Ballesteros F, Tassies D, Reverter J C, Alobid I, Bernal-Sprekelsen M
Department of Otorhinolaryngology, Head and Neck Surgery, Hospital Clínic, Barcelona, Spain.
Audiol Neurootol. 2012;17(6):400-8. doi: 10.1159/000341989. Epub 2012 Aug 30.
The main causative process in idiopathic sudden sensorineural hearing loss (iSSNHL) has yet to be explained or demonstrated. The clinical picture supports vascular involvement, but obvious limitations of inner ear study make this difficult to corroborate.
To determine the role of thrombophilic genetic variants that may affect platelet function and to assess the cardiovascular risk profile in a cohort of patients with iSSNHL.
118 Caucasian patients with iSSNHL were recruited from the same geographical area and enrolled prospectively in this study. Clinical data were obtained for each patient. Polymorphisms of the platelet glycoprotein subunit IIIa gene, ITGB3 (PLA1/A2, rs5918), and of the platelet glycoprotein subunit Ia gene, ITGA2 (C807T, rs1126643) were analyzed. A control group of 161 age- and gender-matched healthy individuals from the same geographical area was recruited for genetic comparisons. In order to determine the cardiovascular risk profile of each patient and of our cohort, a cross-sectional assessment was performed by means of a calibrated Framingham coronary heart disease risk scale. Risk factor proportions were compared to those recommended in European guidelines for coronary prevention, which are also based on the Framingham function.

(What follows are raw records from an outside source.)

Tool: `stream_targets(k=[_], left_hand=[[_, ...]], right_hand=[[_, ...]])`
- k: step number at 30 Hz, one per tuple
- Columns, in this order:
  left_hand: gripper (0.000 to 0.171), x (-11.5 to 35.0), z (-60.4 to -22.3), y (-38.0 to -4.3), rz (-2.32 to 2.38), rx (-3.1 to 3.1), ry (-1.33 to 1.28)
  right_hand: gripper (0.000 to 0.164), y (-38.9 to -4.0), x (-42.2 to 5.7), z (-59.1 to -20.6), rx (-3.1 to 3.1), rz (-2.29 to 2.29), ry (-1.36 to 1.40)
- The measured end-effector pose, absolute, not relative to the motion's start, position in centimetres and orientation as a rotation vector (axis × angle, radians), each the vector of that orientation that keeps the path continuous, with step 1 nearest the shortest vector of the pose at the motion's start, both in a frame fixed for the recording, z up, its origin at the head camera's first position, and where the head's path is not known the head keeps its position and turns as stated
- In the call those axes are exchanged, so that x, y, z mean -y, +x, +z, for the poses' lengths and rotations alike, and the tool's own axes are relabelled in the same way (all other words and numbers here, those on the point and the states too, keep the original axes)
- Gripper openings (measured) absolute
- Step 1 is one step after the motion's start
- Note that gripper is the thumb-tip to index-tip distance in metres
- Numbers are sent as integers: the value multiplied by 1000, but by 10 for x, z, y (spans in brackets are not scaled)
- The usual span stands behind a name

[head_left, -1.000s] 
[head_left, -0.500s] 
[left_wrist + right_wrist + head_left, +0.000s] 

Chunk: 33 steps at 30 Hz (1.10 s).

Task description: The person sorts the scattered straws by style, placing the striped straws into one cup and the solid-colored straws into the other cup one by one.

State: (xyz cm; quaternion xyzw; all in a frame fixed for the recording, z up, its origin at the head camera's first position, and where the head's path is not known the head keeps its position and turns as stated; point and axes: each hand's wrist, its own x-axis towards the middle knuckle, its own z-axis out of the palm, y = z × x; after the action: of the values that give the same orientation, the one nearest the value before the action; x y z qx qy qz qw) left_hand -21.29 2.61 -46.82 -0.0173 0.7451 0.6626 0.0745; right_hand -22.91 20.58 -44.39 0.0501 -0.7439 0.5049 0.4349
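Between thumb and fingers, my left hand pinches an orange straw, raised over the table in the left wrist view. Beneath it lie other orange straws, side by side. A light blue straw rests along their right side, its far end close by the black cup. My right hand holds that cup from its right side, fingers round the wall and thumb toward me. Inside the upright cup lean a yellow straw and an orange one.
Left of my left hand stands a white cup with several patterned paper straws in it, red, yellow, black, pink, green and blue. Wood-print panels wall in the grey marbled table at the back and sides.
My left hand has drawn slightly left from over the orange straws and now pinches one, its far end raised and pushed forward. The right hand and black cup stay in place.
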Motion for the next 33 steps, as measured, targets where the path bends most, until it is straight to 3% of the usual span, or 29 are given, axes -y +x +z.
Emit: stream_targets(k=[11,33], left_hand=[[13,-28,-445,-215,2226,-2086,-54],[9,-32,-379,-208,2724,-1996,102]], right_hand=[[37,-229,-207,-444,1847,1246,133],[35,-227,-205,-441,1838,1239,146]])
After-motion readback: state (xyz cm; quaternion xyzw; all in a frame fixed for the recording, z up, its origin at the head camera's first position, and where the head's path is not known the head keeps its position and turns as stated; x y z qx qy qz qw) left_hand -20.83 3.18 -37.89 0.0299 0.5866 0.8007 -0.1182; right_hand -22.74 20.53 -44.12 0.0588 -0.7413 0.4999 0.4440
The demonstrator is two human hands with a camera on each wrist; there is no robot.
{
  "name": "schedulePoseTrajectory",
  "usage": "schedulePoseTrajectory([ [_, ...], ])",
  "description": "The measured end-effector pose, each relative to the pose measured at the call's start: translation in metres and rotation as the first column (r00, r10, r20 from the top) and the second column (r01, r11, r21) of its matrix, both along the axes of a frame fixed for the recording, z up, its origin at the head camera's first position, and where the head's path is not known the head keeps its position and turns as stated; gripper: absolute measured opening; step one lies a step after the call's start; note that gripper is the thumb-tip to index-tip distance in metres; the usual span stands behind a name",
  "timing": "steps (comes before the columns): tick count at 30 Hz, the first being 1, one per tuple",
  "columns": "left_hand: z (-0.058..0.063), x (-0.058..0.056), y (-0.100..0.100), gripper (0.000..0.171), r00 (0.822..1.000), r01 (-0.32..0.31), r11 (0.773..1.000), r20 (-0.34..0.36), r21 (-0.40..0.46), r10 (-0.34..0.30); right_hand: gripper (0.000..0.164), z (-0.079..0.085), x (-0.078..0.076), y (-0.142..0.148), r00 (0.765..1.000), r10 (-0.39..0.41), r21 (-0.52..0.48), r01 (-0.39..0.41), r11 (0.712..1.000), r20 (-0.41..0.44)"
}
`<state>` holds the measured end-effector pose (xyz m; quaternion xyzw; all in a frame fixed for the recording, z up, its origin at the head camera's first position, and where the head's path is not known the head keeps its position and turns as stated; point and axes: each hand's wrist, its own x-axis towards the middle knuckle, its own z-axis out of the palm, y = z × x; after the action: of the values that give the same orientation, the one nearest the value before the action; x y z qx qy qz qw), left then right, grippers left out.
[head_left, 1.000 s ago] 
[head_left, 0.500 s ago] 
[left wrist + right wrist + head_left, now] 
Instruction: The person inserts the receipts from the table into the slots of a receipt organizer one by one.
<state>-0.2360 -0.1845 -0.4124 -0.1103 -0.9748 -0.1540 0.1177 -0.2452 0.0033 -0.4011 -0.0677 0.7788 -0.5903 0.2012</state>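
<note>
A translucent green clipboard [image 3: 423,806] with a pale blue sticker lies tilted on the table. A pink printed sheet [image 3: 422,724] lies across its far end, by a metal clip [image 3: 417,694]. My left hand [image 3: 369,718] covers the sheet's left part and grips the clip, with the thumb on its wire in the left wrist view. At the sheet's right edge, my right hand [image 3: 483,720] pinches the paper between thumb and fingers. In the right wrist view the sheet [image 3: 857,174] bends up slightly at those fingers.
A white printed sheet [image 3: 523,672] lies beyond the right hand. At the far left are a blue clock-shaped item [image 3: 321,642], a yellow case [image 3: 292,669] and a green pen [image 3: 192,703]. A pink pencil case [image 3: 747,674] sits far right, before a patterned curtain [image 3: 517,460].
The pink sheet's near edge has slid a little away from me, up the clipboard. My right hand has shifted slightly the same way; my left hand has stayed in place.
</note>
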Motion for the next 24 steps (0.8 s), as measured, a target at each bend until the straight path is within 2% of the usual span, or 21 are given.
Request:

A significantly high prevalence of the 807T allele of platelet glycoprotein subunit Ia was found in patients compared to controls. There was a significant correlation between the 807TT homozygous genotype and a low probability of recovery. The PLA1/A2 polymorphism of platelet glycoprotein subunit IIIa was not associated with recovery, with a similar genotype prevalence being found in patients and controls. In terms of cardiovascular risk profile, patients did not present an excess of baseline coronary risk factors compared to the general population in the same geographical area.
Patients with iSSNHL had a higher prevalence of the 807T thrombophilic polymorphism of platelet glycoprotein Ia/IIa. Patients homozygous for this polymorphism are less likely to recover from iSSNHL. Classical cardiovascular risk factors were not related to iSSNHL.
特发性突发性感音神经性听力损失(iSSNHL)的主要致病过程尚未得到解释或证实。临床表现支持血管受累,但内耳研究存在明显局限性,难以证实这一点。
确定可能影响血小板功能的血栓形成相关基因变异的作用,并评估一组iSSNHL患者的心血管风险状况。
从同一地理区域招募了118名白种人iSSNHL患者,并前瞻性纳入本研究。获取了每位患者的临床数据。分析了血小板糖蛋白亚基IIIa基因ITGB3(PLA1/A2,rs5918)和血小板糖蛋白亚基Ia基因ITGA2(C807T,rs1126643)的多态性。从同一地理区域招募了161名年龄和性别匹配的健康个体作为对照组进行基因比较。为了确定每位患者及我们队列的心血管风险状况,通过校准的弗明汉姆冠心病风险量表进行了横断面评估。将风险因素比例与欧洲冠心病预防指南中推荐的比例进行比较,该指南也是基于弗明汉姆函数制定的。
与对照组相比,患者中血小板糖蛋白亚基Ia的807T等位基因患病率显著较高。807TT纯合基因型与恢复概率低之间存在显著相关性。血小板糖蛋白亚基IIIa的PLA1/A2多态性与恢复无关,患者和对照组的基因型患病率相似。在心血管风险状况方面,与同一地理区域的普通人群相比,患者的基线冠心病风险因素并未过多。
iSSNHL患者血小板糖蛋白Ia/IIa的807T血栓形成多态性患病率较高。该多态性纯合的患者从iSSNHL中恢复的可能性较小。经典心血管风险因素与iSSNHL无关。